Recently, some attempts have been adopted to reduce blood transfusion in orthopedic surgery, such as the use of tranexamic acid and autotransfusion. Although several studies demonstrated the association between the use of tranexamic acid and decreased blood transfusion in hip arthroplasty, we did not find any significant difference in our cohort of hip surgery [51, 52]. The reason for this may be that tranexamic acid has been widely used in our institution and the population not using tranexamic acid was too small to detect the difference in the transfusion rates. Previous findings suggested that intraoperative autotransfusion was associated with reduced blood loss and transfusion [53, 54]. However, autotransfusion has been regarded as a risk factor for blood transfusion in our cohort, which may be attributed to the limited samples of autotransfusion in our cohort. Patients selected for autotransfusion were usually the ones who potentially would be at high risk of blood loss and they were more likely to receive perioperative blood transfusion. Although autotransfusion was applied in these patients, it could not decrease the need for allogeneic blood transfusion. For these patients, in addition to autotransfusion, other preoperative interventions should be taken to minimize allogenic blood transfusion.
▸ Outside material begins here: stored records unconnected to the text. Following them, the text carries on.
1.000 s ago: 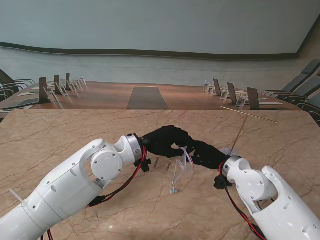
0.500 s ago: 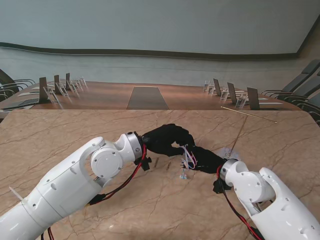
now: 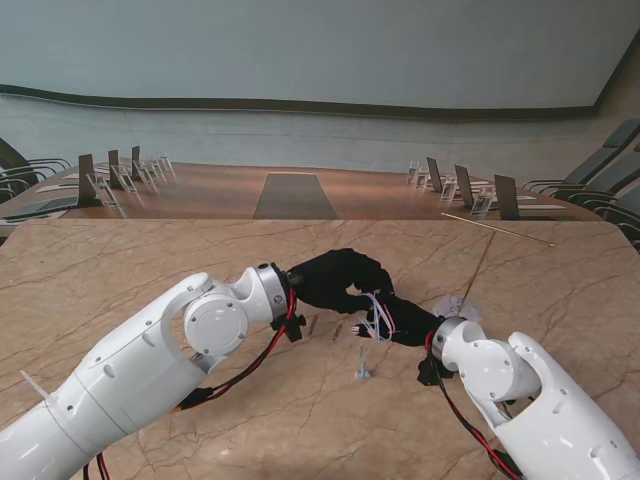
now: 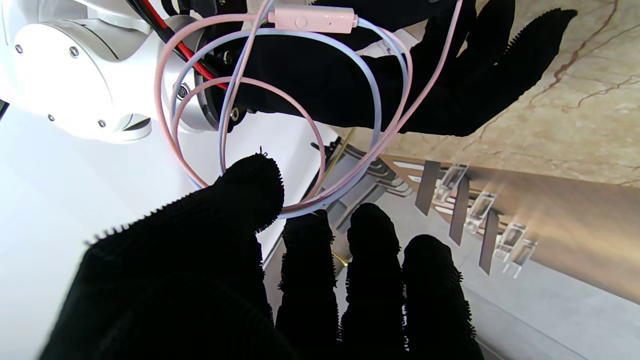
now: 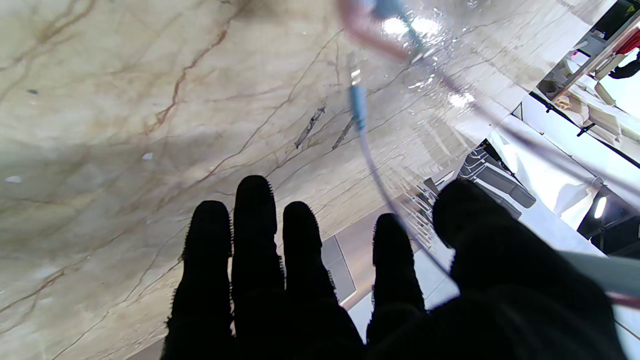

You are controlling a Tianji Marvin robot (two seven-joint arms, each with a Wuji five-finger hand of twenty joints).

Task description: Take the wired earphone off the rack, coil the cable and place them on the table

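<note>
Since a second ago both hands drew closer together mid-table and the dangling plug end (image 3: 361, 372) dropped nearer to me, tip at the table (image 3: 150, 260) surface. Left hand (image 3: 335, 280) pinched the pink-and-blue earphone cable (image 4: 280, 125) loops between thumb (image 4: 250, 185) and fingertips, while right hand (image 3: 405, 320) had the same loops draped around it, fingers (image 5: 255, 215) stretched out and fairly wide. Coil hung between the two hands above the table, inline remote (image 4: 312, 19) against the right hand
</note>
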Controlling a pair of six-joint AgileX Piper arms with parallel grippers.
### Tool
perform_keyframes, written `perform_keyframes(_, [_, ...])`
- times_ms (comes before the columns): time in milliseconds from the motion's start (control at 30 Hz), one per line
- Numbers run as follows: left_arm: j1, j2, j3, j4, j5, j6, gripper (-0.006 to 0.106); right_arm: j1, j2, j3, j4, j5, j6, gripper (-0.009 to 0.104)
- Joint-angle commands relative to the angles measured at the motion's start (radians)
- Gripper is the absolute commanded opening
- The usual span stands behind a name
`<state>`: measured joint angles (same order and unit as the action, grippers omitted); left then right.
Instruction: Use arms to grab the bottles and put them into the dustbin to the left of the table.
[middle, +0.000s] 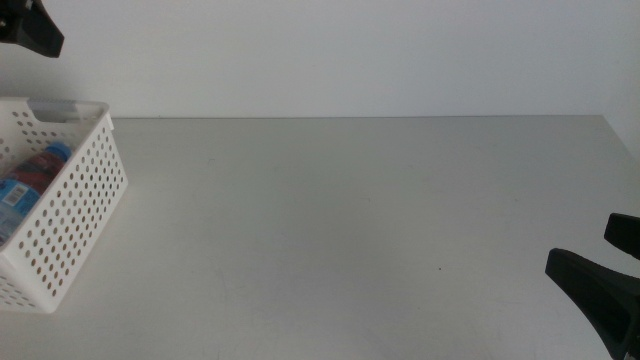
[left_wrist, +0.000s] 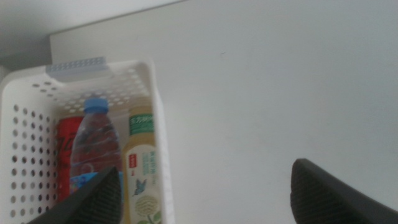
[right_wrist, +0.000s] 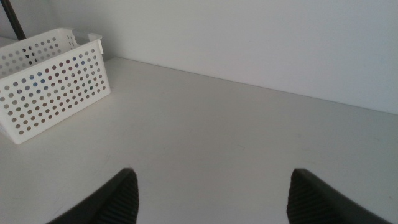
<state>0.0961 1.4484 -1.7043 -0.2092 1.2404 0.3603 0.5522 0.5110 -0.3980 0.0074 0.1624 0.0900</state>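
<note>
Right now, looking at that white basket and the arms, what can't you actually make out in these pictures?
- Red can: left wrist view, mostly hidden behind the water bottle.
- Tea bottle: base cut off by the picture's edge; label print too small.
- Dustbin: contents mere colours through holes in the right wrist view.
- Left gripper, right gripper: only open jaw tips show.

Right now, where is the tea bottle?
The tea bottle lies inside the dustbin at the table's left end, beside the water bottle, seen in the left wrist view.

Left pincer (left_wrist: 202, 186) raised, agape, right pincer (right_wrist: 211, 196) low, agape
</note>
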Motion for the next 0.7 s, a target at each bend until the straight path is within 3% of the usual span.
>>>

There were several limitations in our study. First, this study was based on a single institution and lacked external validation. Second, there were some possible bias due to the retrospective nature of this study. Third, patients with missing data were eliminated, which may constrain the results of the analysis. Fourth, as for comorbidities, only hypertension, diabetes, and coronary artery disease were included, limiting further exploration of comorbidities on perioperative blood transfusion. Fifth, the period of data was relatively large and there may be some unknown time-related effects. Finally, it is necessary to acknowledge that the odds of transfusion could not be represented based on present analysis, which is the common limitation in the studies of prediction models [16, 33, 34].

Conclusions

We developed and tested machine learning models with excellent discriminative ability to predict perioperative blood transfusion in hip surgery, which may allow surgeons to support decision-making, improve clinical outcomes and reduce healthcare costs. Identification of risk factors provides opportunities for accurate evaluations and prompt interventions. Further studies are still needed to validate the models in large cohorts and expand clinical implementation.